> [What you should do] Among the entries below, find the lines with "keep" and copy them.

> [Records from a collection]

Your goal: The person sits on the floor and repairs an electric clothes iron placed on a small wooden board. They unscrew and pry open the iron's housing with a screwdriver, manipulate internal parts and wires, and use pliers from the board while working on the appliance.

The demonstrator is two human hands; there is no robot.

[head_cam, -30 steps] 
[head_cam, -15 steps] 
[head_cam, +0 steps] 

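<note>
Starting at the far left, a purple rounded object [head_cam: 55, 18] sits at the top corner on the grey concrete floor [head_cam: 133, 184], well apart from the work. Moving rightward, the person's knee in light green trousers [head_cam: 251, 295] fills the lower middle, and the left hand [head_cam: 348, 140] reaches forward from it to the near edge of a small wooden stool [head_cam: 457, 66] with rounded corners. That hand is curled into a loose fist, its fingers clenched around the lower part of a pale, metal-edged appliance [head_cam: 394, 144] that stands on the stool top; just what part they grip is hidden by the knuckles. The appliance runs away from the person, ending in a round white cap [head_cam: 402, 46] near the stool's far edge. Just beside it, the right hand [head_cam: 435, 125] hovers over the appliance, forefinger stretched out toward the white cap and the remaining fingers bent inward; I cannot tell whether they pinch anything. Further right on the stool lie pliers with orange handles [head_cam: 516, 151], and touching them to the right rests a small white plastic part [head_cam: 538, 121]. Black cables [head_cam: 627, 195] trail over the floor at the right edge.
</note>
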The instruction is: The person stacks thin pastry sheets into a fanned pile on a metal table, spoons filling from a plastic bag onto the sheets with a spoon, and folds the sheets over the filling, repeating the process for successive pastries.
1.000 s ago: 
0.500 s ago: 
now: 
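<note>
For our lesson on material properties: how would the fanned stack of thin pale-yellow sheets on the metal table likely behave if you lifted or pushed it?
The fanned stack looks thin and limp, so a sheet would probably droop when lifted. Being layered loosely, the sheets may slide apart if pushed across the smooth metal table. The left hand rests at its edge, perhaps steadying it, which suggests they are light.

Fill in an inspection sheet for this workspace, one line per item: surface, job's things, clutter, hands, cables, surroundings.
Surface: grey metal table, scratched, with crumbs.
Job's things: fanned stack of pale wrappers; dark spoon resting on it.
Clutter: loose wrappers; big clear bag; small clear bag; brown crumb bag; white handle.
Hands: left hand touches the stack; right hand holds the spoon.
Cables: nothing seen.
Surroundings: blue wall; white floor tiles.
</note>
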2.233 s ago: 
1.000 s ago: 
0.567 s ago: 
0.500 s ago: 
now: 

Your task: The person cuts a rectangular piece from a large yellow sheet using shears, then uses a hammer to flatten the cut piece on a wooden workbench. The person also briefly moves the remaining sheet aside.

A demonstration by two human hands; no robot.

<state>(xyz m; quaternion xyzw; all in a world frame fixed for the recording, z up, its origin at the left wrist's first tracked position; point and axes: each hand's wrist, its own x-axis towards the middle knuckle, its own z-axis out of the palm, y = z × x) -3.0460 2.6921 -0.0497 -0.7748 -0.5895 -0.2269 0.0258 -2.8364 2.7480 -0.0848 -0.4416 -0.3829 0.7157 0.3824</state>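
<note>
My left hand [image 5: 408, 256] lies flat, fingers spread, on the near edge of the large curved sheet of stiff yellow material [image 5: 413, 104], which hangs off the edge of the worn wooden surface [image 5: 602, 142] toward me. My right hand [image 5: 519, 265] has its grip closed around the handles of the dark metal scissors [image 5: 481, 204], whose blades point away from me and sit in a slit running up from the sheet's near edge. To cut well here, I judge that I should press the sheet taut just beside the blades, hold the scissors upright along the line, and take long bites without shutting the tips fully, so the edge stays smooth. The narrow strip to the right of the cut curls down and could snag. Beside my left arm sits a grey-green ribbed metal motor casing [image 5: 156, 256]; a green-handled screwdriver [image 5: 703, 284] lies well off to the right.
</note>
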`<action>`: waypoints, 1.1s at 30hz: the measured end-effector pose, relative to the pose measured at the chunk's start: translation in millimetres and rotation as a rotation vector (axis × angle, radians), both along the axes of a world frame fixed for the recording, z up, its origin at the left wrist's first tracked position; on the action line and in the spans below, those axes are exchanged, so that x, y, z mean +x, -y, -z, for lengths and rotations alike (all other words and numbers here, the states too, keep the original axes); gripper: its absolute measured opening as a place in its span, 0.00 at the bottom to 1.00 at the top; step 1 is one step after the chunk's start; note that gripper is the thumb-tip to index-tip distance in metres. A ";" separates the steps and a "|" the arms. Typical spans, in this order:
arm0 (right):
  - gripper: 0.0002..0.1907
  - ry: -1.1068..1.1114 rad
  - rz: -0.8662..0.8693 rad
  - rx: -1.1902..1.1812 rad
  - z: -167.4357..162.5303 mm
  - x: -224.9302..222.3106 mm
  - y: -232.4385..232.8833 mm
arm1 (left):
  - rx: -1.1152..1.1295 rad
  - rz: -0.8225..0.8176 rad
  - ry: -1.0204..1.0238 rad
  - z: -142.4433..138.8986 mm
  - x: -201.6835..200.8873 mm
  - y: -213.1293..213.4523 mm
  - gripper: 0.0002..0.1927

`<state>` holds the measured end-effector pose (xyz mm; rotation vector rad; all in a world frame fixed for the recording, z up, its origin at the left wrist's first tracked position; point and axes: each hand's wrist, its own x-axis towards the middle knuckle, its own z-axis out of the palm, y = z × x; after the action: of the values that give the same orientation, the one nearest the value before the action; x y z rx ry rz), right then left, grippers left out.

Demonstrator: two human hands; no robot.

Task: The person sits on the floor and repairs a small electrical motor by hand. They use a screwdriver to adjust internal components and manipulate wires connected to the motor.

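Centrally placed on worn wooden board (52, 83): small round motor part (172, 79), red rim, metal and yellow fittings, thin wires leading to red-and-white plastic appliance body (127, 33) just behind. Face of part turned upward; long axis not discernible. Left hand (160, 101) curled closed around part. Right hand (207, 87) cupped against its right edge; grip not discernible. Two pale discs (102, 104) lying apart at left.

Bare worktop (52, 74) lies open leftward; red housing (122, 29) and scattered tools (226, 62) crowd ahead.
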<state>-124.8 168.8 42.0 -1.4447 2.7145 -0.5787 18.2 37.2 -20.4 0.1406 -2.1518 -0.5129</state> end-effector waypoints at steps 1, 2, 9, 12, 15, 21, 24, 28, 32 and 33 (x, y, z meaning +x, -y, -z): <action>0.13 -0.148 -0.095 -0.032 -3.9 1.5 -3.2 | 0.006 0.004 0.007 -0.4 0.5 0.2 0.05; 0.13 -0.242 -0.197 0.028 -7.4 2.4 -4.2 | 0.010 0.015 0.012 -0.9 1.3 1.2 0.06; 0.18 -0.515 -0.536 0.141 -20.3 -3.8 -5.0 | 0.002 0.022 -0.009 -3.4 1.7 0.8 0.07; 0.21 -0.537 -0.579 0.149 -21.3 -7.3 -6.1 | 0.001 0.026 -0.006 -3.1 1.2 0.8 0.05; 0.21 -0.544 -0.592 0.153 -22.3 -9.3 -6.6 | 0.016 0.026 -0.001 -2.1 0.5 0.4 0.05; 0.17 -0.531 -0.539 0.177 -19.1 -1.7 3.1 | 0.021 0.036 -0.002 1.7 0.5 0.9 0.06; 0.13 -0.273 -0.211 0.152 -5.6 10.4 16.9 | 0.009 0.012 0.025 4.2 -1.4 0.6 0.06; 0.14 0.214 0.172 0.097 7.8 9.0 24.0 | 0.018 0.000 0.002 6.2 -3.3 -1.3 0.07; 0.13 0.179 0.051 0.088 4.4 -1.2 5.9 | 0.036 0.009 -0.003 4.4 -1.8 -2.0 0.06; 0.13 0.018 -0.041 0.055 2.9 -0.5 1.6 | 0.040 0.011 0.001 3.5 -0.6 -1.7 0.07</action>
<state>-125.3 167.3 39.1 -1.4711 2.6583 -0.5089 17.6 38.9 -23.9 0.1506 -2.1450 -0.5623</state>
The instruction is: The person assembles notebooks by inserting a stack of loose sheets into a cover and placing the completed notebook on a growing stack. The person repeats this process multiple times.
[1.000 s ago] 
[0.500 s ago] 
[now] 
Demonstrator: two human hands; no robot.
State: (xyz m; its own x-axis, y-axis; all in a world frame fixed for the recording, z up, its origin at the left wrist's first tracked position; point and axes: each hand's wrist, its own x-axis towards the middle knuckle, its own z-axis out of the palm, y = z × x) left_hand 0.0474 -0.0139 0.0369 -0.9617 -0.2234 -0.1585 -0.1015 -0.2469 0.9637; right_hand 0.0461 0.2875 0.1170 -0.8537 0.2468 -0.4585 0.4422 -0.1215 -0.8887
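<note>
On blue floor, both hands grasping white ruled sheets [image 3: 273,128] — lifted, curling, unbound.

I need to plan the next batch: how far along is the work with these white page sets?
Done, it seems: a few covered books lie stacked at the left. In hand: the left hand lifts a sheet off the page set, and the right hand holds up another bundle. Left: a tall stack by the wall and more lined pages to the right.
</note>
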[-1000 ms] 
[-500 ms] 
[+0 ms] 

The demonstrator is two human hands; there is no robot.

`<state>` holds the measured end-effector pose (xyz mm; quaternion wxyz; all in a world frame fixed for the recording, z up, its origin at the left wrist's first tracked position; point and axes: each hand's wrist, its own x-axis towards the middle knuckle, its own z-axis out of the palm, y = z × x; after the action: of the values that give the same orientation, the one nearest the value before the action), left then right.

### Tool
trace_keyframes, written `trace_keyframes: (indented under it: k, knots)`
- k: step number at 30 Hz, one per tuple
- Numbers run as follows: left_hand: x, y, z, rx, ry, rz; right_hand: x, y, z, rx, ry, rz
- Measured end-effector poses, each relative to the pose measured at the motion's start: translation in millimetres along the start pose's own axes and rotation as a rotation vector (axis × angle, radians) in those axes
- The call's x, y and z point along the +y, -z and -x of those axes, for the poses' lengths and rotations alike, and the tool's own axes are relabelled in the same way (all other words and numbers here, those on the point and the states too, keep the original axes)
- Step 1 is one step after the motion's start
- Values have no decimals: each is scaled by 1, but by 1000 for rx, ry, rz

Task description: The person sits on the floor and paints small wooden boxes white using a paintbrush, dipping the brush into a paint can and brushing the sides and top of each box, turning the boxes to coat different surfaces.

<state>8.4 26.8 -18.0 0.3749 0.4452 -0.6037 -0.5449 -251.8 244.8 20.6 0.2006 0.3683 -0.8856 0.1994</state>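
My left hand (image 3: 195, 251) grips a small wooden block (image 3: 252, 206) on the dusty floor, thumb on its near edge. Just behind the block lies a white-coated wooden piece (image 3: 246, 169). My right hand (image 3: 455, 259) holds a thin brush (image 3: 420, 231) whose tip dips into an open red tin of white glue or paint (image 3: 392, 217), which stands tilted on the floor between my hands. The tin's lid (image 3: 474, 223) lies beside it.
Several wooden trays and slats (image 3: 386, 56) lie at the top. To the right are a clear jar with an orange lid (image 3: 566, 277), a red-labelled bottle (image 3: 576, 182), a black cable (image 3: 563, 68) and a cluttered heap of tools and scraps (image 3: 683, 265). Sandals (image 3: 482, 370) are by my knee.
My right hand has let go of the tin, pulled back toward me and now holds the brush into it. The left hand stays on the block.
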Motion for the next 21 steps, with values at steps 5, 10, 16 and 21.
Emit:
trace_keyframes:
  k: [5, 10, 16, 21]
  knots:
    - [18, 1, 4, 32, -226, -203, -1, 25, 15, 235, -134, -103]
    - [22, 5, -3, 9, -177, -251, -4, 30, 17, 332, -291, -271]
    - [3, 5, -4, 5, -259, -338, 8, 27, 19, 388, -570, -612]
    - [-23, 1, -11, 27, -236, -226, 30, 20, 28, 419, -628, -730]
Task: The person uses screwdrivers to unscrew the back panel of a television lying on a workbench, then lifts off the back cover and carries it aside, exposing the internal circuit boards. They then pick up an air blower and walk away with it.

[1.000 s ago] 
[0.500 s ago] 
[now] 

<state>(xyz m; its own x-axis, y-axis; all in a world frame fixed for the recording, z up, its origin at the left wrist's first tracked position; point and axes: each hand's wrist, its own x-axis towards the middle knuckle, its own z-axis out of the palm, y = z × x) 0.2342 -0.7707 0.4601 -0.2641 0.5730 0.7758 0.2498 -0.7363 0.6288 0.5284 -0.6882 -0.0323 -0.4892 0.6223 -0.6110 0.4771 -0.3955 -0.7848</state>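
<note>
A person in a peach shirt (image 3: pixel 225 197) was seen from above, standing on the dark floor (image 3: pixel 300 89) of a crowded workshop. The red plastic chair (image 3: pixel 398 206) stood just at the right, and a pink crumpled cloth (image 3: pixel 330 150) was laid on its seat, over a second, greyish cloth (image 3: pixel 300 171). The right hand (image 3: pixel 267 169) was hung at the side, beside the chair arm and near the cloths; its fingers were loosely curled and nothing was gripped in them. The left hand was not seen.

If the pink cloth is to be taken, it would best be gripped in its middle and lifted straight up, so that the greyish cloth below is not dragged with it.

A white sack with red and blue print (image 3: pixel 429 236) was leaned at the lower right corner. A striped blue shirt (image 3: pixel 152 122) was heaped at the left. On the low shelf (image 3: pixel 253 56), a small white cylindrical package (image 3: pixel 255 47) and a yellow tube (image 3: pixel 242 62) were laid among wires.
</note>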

> [Answer to the exercise]
`<action>`: waypoints, 1.1s at 30hz: the measured end-effector pose, relative to the pose measured at the chunk's start: translation in millimetres and rotation as a rotation vector (axis × angle, radians), both along the axes of a world frame fixed for the recording, z up, its origin at the left wrist's first tracked position; on the action line and in the spans below, those axes are exchanged, so that x, y, z mean +x, -y, -z, for lengths and rotations alike (all other words and numbers here, the states too, keep the original axes); gripper: its absolute measured opening as a place in its span, 0.00 at the bottom to 1.00 at the top; step 1 is one step after the chunk's start; note that gripper is the thumb-tip to index-tip distance in metres. A ";" separates the steps and a "|" the arms. Typical spans, in this order:
- The call's x, y and z point along the +y, -z and -x of those axes, for the poses' lengths and rotations alike, and the tool's own axes are relabelled in the same way (all other words and numbers here, those on the point and the states too, keep the original axes)

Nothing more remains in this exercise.